■ **YOUR INSTRUCTIONS**
Set down exactly, from the records below, the line with "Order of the" through the line with "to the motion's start", and nothing else.

Records excerpted from a collection
# # # #

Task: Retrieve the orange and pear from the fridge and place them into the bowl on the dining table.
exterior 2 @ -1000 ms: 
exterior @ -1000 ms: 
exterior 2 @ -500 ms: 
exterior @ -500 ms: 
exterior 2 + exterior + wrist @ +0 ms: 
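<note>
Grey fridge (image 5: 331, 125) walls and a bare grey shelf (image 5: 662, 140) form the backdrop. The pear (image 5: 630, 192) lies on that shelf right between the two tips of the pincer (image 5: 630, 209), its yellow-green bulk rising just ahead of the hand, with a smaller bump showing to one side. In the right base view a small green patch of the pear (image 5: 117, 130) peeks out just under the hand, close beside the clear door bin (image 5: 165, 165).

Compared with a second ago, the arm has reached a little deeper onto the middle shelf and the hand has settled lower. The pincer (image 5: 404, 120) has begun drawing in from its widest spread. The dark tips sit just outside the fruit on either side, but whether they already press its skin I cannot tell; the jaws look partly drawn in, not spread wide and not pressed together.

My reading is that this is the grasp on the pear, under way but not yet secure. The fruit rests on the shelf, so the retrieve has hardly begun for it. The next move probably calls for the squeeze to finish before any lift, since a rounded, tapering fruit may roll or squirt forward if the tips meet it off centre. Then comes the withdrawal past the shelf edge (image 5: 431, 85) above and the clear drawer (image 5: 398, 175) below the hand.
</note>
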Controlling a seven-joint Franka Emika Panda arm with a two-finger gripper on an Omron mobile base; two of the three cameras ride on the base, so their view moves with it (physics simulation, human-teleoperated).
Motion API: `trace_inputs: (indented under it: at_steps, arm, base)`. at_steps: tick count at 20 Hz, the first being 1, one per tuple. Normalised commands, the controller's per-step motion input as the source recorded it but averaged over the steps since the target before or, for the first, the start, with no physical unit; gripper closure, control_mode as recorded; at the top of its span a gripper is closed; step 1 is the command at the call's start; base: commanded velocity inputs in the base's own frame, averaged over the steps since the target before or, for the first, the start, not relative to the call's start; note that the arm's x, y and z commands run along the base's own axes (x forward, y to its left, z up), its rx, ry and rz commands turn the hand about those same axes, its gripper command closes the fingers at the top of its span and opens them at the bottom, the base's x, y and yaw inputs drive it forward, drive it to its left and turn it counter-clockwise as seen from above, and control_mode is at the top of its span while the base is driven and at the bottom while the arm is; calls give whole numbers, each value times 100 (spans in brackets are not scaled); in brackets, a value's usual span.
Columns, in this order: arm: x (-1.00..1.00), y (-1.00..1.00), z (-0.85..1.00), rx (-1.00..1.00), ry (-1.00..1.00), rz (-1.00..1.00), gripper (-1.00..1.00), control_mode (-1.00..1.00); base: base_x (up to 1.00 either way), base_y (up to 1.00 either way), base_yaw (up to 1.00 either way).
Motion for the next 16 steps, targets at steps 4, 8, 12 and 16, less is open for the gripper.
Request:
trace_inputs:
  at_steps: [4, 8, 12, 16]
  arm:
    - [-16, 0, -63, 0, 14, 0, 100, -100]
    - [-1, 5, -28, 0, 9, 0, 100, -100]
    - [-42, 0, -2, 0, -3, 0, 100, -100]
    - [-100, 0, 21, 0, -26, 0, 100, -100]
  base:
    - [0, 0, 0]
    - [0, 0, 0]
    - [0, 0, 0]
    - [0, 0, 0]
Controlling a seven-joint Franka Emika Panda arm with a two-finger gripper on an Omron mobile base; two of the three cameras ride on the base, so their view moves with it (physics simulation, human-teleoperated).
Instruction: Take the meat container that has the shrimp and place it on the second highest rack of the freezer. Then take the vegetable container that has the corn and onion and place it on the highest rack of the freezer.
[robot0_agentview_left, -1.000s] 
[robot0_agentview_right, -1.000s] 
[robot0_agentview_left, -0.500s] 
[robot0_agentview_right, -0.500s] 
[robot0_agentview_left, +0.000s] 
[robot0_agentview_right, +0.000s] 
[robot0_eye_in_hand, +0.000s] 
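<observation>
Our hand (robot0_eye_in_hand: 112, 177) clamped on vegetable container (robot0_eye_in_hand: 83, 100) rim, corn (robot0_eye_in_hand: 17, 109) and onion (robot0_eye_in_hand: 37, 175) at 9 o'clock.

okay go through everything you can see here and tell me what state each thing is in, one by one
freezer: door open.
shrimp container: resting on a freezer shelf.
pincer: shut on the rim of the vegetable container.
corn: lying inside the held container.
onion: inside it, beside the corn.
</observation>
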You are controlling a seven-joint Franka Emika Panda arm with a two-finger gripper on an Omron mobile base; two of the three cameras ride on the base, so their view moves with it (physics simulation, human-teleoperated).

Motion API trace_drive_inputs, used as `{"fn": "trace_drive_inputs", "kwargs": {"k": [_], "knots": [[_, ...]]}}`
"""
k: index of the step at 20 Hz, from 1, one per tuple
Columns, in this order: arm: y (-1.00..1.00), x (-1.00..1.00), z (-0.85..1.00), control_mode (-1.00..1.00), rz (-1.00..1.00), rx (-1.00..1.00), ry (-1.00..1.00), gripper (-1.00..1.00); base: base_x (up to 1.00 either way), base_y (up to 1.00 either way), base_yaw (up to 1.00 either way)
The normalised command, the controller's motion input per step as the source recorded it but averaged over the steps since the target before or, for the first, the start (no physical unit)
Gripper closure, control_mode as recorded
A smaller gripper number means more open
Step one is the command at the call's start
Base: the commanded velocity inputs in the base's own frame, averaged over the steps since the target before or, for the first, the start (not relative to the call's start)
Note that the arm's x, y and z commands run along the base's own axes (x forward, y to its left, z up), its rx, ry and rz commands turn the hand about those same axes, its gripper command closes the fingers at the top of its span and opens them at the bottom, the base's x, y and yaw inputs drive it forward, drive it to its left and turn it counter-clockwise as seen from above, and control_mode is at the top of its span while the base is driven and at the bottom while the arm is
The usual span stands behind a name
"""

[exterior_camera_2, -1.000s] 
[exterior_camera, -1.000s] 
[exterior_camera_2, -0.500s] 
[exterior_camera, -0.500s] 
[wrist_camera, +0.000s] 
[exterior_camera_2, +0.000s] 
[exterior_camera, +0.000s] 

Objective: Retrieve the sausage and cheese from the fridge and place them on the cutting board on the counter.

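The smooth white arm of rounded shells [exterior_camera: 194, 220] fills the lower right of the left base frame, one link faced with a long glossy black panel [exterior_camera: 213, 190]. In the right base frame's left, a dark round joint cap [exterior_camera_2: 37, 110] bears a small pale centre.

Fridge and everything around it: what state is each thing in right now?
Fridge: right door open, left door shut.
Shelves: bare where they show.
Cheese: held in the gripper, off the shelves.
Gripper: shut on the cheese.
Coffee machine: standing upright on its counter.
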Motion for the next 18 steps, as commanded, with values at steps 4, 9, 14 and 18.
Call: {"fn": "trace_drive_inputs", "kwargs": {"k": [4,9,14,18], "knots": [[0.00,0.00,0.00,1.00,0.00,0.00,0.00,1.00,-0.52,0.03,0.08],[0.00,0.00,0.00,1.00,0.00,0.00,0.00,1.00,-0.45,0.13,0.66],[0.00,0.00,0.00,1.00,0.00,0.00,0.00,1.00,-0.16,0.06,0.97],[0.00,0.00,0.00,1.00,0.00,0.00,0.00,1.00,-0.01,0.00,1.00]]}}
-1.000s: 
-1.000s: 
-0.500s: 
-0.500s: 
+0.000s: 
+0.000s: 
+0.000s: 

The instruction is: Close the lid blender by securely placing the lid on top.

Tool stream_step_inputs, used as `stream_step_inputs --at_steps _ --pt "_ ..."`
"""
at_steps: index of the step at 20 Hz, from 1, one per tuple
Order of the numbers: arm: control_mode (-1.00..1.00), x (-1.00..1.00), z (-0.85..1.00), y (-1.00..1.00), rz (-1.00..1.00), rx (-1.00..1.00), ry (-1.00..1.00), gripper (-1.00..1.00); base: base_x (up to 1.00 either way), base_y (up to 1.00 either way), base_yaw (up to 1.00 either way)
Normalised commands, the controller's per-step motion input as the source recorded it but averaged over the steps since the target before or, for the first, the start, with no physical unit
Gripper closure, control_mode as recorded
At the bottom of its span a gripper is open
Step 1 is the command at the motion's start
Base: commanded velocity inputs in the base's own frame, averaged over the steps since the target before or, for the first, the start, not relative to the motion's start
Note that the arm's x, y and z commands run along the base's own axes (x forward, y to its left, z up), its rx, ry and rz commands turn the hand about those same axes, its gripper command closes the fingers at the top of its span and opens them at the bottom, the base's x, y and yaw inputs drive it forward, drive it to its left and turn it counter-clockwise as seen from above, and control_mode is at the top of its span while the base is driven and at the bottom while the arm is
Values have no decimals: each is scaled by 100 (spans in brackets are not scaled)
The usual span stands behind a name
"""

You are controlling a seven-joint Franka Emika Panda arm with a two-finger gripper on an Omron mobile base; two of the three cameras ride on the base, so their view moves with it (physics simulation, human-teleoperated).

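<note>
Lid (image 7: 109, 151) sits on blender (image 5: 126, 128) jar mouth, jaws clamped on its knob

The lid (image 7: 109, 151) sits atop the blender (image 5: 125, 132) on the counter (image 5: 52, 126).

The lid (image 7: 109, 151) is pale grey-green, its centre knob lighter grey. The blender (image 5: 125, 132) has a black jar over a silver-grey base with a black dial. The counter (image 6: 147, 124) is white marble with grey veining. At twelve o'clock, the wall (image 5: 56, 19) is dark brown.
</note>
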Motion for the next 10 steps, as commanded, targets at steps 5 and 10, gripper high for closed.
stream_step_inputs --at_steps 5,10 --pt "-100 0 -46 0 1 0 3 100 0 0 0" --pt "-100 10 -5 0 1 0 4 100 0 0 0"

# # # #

■ **EXERCISE OUTPUT**
Order of the numbers: arm: control_mode (-1.00..1.00), x (-1.00..1.00), z (-0.85..1.00), y (-1.00..1.00), rz (-1.00..1.00), rx (-1.00..1.00), ry (-1.00..1.00), gripper (-1.00..1.00); base: base_x (up to 1.00 either way), base_y (up to 1.00 either way), base_yaw (up to 1.00 either way)
Normalised commands, the controller's per-step motion input as the source recorded it but averaged over the steps since the target before or, for the first, the start, with no physical unit
Gripper closure, control_mode as recorded
At the bottom of its span a gripper is open
Step 1 is the command at the motion's start
Base: commanded velocity inputs in the base's own frame, averaged over the steps since the target before or, for the first, the start, not relative to the motion's start

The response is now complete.